Dafür spricht und bewegt sich Anja Laïs wie eine Alkoholikern, die mit aller Macht verhindern will, dass ihre Sucht sichtbar wird. Sie spricht mit schwerer Zunge, die ihre Schwere kaschieren will, sie wackelt mit dem Kopf und viel zu oft rutschen ihre Sätze nach hinten weg, bis in die Nähe jener nervenden Tonlagen, die man aus dem Privatfernsehen kennt, wenn sich dort Laien in künstlichen Spielsituationen gegenseitig anöden. Soll das alles sicht- und hörbar machen, dass sie 19 Jahre Hausarrest in Fotheringay hinter sich hat, kaum noch hofft, soll das Sarkasmus, gar Zynismus sein? Wenn, dann missriet es total. Was bleibt in Erinnerung von ihrem Spiel: das mehrfache Herabfallen ihres rechten Armes, als der übergriffige Mortimer sich über sie hermacht, im seltsamen Glauben, sich einen sexuellen Vorschuss holen zu dürfen auf den Lohn, der für Marias Befreiung fällig wird. Wieder eher unfreiwillige Komik. Dahin darf man wohl selbst das Auftreten von Hans-Werner Leupelt als Shrewsbury ordnen. Fast provokant wuchtig sein gigantischer Bauch zwischen den Hosenträgern, seine pure Körperlichkeit nimmt dem, was er zu sprechen hat, die Substanz weg.

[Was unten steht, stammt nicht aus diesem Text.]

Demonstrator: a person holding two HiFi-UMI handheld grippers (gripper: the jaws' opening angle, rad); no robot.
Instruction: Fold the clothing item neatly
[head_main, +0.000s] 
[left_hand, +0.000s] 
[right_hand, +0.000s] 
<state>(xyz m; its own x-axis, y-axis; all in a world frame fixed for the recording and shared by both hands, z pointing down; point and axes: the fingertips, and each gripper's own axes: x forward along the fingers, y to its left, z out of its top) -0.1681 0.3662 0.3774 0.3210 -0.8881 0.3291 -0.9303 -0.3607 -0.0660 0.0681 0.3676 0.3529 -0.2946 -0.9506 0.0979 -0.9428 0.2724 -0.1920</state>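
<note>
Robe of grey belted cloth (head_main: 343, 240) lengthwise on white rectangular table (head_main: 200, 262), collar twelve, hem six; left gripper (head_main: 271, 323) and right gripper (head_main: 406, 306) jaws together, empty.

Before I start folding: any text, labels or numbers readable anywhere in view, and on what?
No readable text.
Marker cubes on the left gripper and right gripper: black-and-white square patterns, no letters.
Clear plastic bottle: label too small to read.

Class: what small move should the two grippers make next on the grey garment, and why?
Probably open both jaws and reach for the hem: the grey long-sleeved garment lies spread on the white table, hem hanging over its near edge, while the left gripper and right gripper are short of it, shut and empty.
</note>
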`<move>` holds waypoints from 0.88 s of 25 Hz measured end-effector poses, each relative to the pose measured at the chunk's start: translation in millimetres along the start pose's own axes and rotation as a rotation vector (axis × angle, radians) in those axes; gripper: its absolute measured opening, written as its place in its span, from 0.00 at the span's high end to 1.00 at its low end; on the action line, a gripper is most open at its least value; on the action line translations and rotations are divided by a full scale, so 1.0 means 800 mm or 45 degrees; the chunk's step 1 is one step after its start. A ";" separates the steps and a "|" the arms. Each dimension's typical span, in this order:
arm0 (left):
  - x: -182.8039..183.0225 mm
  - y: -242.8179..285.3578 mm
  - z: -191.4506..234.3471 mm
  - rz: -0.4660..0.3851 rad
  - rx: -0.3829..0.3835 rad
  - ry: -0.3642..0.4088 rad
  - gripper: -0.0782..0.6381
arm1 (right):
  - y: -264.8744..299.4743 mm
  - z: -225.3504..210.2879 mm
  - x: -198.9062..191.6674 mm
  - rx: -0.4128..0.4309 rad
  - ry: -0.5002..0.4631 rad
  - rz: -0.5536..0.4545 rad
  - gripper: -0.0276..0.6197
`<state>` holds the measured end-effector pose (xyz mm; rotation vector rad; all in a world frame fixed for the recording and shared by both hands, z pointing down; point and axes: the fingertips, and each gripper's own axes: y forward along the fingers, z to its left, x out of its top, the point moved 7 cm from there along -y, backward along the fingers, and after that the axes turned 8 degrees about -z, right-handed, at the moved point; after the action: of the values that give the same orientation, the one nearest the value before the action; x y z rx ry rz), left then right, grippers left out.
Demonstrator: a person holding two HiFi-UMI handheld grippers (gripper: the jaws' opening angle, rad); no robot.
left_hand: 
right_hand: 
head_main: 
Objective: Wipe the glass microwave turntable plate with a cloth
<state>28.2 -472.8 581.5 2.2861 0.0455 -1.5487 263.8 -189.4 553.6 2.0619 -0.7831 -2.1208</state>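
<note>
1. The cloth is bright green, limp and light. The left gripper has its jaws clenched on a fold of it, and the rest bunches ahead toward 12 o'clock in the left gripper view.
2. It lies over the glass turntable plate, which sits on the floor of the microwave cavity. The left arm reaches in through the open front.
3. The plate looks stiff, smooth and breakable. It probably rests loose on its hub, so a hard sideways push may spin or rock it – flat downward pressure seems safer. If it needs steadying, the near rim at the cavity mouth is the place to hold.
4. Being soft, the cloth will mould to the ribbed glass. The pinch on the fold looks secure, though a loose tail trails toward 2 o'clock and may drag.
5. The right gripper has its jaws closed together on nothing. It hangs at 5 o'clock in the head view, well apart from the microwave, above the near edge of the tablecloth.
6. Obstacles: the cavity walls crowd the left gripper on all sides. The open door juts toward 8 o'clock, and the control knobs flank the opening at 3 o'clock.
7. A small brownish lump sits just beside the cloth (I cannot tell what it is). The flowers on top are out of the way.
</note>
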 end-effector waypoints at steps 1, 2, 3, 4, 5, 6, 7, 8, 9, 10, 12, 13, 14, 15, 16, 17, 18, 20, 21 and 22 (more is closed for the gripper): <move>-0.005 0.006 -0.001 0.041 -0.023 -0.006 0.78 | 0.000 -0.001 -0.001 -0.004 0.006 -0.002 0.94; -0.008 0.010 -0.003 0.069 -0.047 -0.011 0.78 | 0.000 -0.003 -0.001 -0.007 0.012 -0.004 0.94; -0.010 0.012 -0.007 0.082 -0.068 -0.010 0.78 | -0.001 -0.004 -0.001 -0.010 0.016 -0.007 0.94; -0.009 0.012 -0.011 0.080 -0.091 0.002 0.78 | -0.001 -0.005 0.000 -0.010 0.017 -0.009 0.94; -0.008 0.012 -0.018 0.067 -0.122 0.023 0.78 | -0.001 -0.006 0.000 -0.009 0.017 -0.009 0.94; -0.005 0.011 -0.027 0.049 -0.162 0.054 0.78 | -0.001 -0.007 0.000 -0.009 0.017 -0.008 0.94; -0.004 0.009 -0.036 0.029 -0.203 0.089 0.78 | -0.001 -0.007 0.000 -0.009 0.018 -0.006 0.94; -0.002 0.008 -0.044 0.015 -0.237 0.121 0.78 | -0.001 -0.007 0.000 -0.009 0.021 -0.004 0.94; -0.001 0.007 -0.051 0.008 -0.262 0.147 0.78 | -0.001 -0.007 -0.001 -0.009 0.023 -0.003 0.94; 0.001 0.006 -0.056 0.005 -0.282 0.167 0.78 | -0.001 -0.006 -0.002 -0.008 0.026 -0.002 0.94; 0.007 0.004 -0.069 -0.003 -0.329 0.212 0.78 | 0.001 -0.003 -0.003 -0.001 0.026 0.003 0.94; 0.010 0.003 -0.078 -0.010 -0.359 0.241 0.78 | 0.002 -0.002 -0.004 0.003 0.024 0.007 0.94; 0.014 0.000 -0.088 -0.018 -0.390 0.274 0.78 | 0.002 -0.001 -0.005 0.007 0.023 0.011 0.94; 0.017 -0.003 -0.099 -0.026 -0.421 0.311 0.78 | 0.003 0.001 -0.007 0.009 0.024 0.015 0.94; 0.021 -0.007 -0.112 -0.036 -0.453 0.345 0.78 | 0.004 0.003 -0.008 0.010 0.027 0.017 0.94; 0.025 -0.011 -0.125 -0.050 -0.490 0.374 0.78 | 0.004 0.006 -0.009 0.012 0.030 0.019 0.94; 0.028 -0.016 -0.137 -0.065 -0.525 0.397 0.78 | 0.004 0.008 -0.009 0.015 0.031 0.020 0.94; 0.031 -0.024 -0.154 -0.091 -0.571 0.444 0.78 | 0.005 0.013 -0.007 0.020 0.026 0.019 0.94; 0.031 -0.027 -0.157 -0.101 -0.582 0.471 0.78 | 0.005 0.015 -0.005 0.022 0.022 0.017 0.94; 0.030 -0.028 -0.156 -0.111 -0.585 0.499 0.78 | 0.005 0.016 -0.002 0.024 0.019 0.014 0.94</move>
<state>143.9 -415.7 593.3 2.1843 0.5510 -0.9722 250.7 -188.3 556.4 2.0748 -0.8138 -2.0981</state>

Einmal, einmal zeigten die Kippflächen Sinnbildlichkeit: es gab keinen Ausweg nach hinten. Aber immer wieder unfreiwillige Komik: Kann man auf leerer Bühne sagen: Vor aller Augen hab ich sie entwürdigt? Und was ist mit dem lauschenden Leicester? Den die Königin auf Anraten Burleighs verdammt, die Hinrichtung Maria Stuarts zu begleiten, an der Seite des hyperaktiven Burleigh: so entscheiden starke Herrscherinnen. Er, eben noch bekennend, was er nicht sehen könne: lauscht plötzlich nicht nur wie der letzte Voyeur dem Sterben der Stuart, sondern beschreibt es, welchen Hörern? Das steht so bei Schiller nicht. Zehn Minuten fehlen an den im Programm angekündigten zwei Stunden Spielzeit ohne Pause, als das letzte Wort der Königin gefallen ist. Maria Stuart trug vor dem unsichtbaren Sterben ein schwarzes Kleid. Bei Schiller ist es weiß, er erfand, seine Quelle ergänzend, noch einen schwarzen Schleier hinzu. Deuter, die fern aller Bühnenpraxis an der Vermehrung der einschlägigen Sekundärliteratur schaffen, wollen hier tiefen Sinn gefunden haben. Regisseure stört das nicht. Thomas Dannemann gab sechs Ensemble-Neulingen eine Chance. Es könnte sein, dass Friedrich Schillers „Maria Stuart“ nicht das ideale Probierfeld für alle war.